本日は少し寒いものの、天候も良く波も穏やかで絶好の上陸日和です。この端島は南北に約480m、東西160m、周囲約1.2kmの小さな島ですが、本来は現在の1/3ほどの面積しかない小さな瀬であったそうです。それを明治時代より6回の埋め立て工事により現在の大きさまで拡張しています。

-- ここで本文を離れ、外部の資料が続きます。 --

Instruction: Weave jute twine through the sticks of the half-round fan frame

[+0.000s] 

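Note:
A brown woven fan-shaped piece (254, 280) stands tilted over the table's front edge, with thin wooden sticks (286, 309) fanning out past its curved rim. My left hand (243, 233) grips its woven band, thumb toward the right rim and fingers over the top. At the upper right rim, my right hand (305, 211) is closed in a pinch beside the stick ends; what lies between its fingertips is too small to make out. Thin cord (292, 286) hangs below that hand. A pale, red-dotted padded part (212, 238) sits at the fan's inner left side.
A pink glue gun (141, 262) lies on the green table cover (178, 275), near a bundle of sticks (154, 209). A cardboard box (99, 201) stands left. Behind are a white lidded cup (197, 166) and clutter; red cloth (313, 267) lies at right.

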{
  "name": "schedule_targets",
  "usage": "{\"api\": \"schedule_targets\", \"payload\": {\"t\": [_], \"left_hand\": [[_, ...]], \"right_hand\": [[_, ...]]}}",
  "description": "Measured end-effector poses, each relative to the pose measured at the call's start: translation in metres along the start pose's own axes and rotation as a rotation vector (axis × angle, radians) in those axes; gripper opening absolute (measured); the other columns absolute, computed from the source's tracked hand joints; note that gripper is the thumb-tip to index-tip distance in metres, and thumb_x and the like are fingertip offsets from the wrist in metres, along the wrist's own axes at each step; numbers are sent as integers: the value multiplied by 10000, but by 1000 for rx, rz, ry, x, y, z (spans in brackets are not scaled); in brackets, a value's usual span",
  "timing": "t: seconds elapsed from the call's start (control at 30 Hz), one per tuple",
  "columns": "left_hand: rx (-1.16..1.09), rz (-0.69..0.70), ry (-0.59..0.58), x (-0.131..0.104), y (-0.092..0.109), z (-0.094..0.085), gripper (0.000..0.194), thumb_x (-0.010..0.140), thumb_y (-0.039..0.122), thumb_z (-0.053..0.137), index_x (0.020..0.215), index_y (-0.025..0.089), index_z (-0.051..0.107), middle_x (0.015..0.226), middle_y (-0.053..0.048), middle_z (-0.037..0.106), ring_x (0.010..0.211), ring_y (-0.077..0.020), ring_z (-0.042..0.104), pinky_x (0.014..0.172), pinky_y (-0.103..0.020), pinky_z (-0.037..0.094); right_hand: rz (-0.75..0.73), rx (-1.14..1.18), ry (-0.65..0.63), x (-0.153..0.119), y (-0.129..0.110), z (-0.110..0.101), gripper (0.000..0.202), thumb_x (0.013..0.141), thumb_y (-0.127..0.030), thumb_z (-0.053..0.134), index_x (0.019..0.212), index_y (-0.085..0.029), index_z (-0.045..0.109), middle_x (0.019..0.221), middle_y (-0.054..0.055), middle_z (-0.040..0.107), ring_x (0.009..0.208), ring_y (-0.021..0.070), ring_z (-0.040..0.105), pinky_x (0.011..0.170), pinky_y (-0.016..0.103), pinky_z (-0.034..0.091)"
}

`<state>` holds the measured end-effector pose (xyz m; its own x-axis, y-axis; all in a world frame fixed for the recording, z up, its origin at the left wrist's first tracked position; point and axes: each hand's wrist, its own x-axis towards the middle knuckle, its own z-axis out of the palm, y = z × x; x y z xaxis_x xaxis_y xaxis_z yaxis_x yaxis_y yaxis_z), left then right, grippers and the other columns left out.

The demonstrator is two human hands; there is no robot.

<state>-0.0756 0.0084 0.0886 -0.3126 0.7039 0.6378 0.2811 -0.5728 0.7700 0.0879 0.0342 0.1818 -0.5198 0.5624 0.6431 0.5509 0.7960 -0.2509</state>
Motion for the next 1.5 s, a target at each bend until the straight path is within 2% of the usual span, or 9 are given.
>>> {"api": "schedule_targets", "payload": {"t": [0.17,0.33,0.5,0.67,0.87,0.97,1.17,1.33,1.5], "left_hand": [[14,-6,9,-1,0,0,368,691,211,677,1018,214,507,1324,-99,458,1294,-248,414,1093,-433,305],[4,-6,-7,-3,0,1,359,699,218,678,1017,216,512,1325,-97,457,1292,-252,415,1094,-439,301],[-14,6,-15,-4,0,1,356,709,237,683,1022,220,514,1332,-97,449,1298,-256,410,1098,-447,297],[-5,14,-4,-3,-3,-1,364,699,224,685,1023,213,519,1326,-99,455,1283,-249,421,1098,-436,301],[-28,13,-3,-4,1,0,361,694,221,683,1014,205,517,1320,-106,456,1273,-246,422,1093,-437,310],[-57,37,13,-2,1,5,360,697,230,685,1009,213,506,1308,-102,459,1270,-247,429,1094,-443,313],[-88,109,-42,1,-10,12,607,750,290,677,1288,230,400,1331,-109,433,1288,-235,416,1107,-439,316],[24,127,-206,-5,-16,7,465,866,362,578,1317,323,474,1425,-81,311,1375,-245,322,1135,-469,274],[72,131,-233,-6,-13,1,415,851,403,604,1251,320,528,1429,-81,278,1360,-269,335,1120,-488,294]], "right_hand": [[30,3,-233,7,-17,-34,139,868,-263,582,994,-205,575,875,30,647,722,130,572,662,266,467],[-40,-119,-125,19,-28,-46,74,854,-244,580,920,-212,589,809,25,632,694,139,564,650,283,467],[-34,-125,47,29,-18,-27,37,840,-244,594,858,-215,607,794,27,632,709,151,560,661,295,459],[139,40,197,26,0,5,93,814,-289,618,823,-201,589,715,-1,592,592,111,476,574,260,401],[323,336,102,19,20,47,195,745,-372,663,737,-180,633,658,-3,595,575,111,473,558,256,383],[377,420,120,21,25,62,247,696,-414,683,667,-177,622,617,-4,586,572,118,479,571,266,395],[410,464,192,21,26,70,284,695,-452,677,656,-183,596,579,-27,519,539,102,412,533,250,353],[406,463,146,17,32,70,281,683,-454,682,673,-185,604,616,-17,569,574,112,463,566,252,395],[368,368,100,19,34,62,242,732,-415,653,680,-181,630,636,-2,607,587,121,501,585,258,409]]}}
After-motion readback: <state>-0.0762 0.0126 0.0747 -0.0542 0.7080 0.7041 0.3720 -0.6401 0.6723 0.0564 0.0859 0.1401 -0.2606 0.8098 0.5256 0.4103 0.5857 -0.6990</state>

 画像は島の一番高いところに残る3号棟で、鉄筋コンクリート造4階建で住戸数は20戸、昭和34年に職員の社宅として建設されました。集合住宅において風呂や便所は共同でしたが、この3号棟だけは内風呂が完備されていました。また、これらの集合住宅には乗用エレベーターを設置する計画もあったようですが、実際には設置されることはなく、唯一、端島小中学校に給食運搬用のエレベーター(ダムウェーター)が設置されているだけでした。


第1見学広場

 長崎市の条例により島南部の見学エリア内しか立ち入りが許されておりませんが、画像はドルフィン桟橋からすぐのところにある第一見学エリアから見た二坑桟橋です。ここで、船内で配られていたカードにより2班に分けられ、今日は満席とのことなので全部で200人超のツアーになります。


貯水槽 & 端島神社 【画像上】
 
島の山頂には貯水槽(高置水槽?)が設けられており、ここから各戸に給水されていました。当初は、海水を蒸留したり、給水船で運搬されていたそうですが、最終的には海底に給水管を敷設したことにより給水制限は無くなったそうである。その他にも山頂には端島神社の存在も確認することが出来ます。


第2見学広場 【画像上右】
 
第2見学広場は総合事務所や二坑口桟橋の目の前に位置しています。【画像上右】の階段を使って炭鉱夫たちは毎日、坑道と行き来していたそうです。仕事から帰ると海水の風呂に服のまま入り汚れを落とし、真水は貴重だったので上がり湯にしか使えなかったそうです。


第3見学広場 【画像下】
 
第3見学広場の目の前には30・31号棟が正面に見えます。この30号棟は大正5年に建てられた日本最古の鉄筋コンクリート造のアパートで、当初は4階建てだったものが7階に増築されているそうですが、いくらなんでも3フロワ上乗せはやりすぎだろ! 当然、現在なら違反建築物だわな(汗)
第3見学広場 【画像上】
 
【画像上左】は製缶工場で【画像上右】はプールです。当初、このプールは島の北側にある端島小中学校近くに設けられていたそうですが、台風により破壊されてしまったので新たに島の南側に造られたそうです。しかし、プールの水は真水ではなく海水が使用されていたそうです。


端島小中学校 【画像上】
 
正面の建物は端島小中学校(70号棟)で1階から4階までが小学校、5階と7階が中学校で6階には特別教室が配置されていたそうです。島の学校の歴史は古く、明治26年に三菱社立による尋常小学校として設立され、その後、町立に変更され、島内には教員住宅も整備されていました。手前の門型の構造物は石炭を運ぶベルトコンベヤ跡です。


島内地図 【画像上】
 
島内の建物の地図です。狭い島内に大勢の人間を住まわせるために必然的に鉄筋コンクリート造の高層アパートが多数建設されましたが、幹部職員のための住宅は木造であったため、現在ではその殆どが全壊となっております。赤い線が見学を許されたルートになります。


南東から見た軍艦島 【画像上】
 
南東からは頂上の3号棟と貯水槽、右手に端島小中学校が確認できます。貯水槽の左側に立つ白い灯台は、無人島になって灯が無くなったことから設置されたそうです。


南西から見た軍艦島 【画像上】
 
南西からは正面にRC7階建の30号棟と左にRC6階建の31号棟が確認できます。31号棟は1階には郵便局、地下には共同浴場が配置されていました。


西から見た軍艦島 【画像上】
 
最も、多くの建物を確認が出来るのがこの西側です。当時は24時間眠らない島として不夜城のごとく海上に灯を燈す姿は、まさに軍艦のようであったに違いありません。


北東から見た軍艦島 【画像上】
 
北東からは、左に端島小中学校、右手にはRC9階建の65号棟と4階建ての67号棟が見えます。手前にはRC4階建69号棟の病院と2階建の68号棟の隔離病棟が確認できます。



上陸証明 【画像上】
 
天候の状況により上陸できない場合もありますので、上陸できた場合は下船時に画像のような上陸証明書を貰うことができます。過去の上陸率を見るとこの時期は結構いいみたいです。



編集後記

 今回、海上炭鉱都市の端島(通称:軍艦島)を訪れてみて、高度経済成長を支え繁栄してきた、海上に浮かぶ小都市のかつての賑わいを感じることが出来ました。この島では、当時まだ珍しかった家電の3種の神器(テレビ・洗濯機・冷蔵庫)が備わっていたことからも、いかに景気が良く活気に満ちていたか想像される。しかし、1960年以降、エネルギー革命により石炭から石油に移行し急速に島は衰退していく、仕事を失い、島を追われ、かつてこの島で働いていた方や生まれ育った方はどこへ行ったのか・・・故郷が無人島となり朽ち果てていくのはどういう気持ちなのか・・想像すると切なくなる。きっと思い出を胸に自然に帰るのを見守るしかないのだろう。私たちが出来ることは、この島を訪れても汚すことなく、破壊することなく帰ることである。それが、この島を故郷にもつ人達の願いだと思う。